Background technology
Ferrocolumbium is mainly added into steelmaking process as a kind of alloying starting material in smelting iron and steel, and it is expensive, and therefore the content of Accurate Analysis niobium has great significance to starting material clearing, addition and cost control.
In current ferrocolumbium, the analytical approach of niobium, titanium, tantalum has: GB/T3654.8-1983 ferro-niobium chemical analysis method-chromotropic acid spectrphotometric method for measuring titanium amount; GB/T3654.1-1983 ferro-niobium chemical analysis method: on paper, chromatograph separating heavy amount method measures the mensuration-crystal violet benzene extraction spectrophotometric method of niobium, tantalum amount and CSM 04 10 73 01-2001 ferro-niobium-tantalum content.The shortcoming of these methods is: the content that can only measure whole titanium and tantalum in ferrocolumbium, and when measuring content of niobium in ferrocolumbium, titanium in the niobium pentaoxide precipitation obtained and tantalum are the part in ferrocolumbium, therefore the result utilizing said method to record can not represent titanium in niobium pentaoxide precipitation and tantalum content, thus cannot the content of niobium in accurate Calculation ferrocolumbium.And classic method can only once measure a kind of element, complex operation step, meanwhile, consume a large amount of chemicalss, inadequate environmental protection, energy-conservation.

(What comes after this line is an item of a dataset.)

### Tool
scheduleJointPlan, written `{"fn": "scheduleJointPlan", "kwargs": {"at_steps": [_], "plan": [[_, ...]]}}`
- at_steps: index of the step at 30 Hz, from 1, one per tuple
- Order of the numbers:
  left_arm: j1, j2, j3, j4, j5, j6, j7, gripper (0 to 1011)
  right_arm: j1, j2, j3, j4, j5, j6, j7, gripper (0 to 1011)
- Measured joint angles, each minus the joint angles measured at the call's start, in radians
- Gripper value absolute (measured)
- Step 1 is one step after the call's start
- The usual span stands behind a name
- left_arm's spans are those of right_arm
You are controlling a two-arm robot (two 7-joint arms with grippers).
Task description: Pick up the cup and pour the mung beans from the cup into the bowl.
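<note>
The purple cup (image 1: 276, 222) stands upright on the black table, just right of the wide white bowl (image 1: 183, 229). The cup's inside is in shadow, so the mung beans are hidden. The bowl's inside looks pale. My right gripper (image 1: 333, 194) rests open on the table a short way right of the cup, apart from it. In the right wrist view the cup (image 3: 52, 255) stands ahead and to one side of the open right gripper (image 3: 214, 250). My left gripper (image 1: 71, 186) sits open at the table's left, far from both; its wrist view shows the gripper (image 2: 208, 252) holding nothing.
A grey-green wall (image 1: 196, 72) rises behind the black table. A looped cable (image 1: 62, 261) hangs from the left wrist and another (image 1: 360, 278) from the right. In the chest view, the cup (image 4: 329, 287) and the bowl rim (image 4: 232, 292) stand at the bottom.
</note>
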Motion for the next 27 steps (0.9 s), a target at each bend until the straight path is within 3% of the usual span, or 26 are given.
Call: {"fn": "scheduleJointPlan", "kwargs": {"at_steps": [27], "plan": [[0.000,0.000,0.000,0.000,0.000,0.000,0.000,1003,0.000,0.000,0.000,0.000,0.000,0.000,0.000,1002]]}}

Inductively coupled plasma atomic emission spectrometer (Inductive Coupled Plasma-AtomicEmission Spectrometer, ICP-AES), be excitation source with inductively coupled plasma, have that detection limit is low, the range of linearity wide, ionization and chemistry disruption is few, accuracy and precision advanced analysis performance.
Summary of the invention
The object of this invention is to provide a kind of method measuring content of niobium in ferrocolumbium, the method can measure quickly and accurately in ferrocolumbium with the titanium of niobium co-precipitation and the content of tantalum, thus complete the accurate Calculation of niobium in ferrocolumbium.

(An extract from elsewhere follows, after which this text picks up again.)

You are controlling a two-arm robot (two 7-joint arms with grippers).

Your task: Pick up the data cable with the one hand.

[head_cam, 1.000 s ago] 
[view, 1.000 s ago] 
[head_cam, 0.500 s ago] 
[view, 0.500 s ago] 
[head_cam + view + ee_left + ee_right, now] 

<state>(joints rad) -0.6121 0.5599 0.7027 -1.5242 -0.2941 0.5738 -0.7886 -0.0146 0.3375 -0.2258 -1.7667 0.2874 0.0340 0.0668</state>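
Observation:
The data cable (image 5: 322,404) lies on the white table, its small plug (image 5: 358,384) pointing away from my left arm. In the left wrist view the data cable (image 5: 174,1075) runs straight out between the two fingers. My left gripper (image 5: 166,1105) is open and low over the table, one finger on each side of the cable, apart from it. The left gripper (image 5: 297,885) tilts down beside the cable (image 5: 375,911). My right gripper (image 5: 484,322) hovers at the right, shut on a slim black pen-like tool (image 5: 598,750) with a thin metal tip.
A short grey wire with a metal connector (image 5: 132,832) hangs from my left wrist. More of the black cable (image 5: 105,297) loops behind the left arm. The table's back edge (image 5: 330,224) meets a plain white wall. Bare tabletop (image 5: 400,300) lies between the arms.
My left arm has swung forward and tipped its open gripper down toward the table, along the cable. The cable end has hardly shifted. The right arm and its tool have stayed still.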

Technical scheme is specific as follows:
Measure a method for content of niobium in ferrocolumbium, comprising:
Dissolve ferrocolumbium sample, the form that the niobium in ferrocolumbium precipitates with niobium pentaoxide is precipitated out, weigh the quality of described niobium pentaoxide precipitation; Ferrocolumbium sample is utilized CSM 04 10 4101-2001 ferro-niobium-content of niobium mensuration-tannin hydrolysis gravimetric method, obtain niobium pentaoxide secondary precipitate;
Prepare the solution of described niobium pentaoxide precipitation, preparing standard solution, described standard solution comprises titanium standard solution and tantalum standard solution, in the process for preparation of described titanium standard solution, titania purity used is more than 99.9%, take 0.8340g through 950 DEG C of calcinations to the titania of constant weight in platinum crucible, add 5 ~ 7g potassium pyrosulfate, melt to transparent at 600 DEG C, take off cooling, in 400mL beaker, with the aqueous sulfuric acid leaching frit that volume ratio is 5:95, after frit all dissolves, be diluted in 500mL volumetric flask to scale with the aqueous sulfuric acid that volume ratio is 5:95 again, shake up, finally dilute 10 times with the aqueous sulfuric acid that volume ratio is 5:95, obtain the titanium standard solution that concentration is 100 μ g/mL, in the process for preparation of described tantalum standard solution, take 0.1221g tantalum pentoxide, be placed in platinum crucible, add the melting of 4g potassium pyrosulfate, naturally cool, be placed in aqueous tartaric acid solution heating leaching frit, after frit all dissolves, with aqueous tartaric acid solution accurate dilutions to 1000mL, concentration be the tantalum standard solution of 100 μ g/mL,
Niobium pentaoxide precipitation solution is introduced inductively coupled plasma atomic emission spectrometer, measures line strength of titanium and tantalum, according to line strength that the described standard solution of concentration known records, draw the content of titanium and tantalum in described niobium pentaoxide precipitation; The described quality of niobium pentaoxide precipitation and the amount of titanium and tantalum subtract each other the content being niobium in ferrocolumbium.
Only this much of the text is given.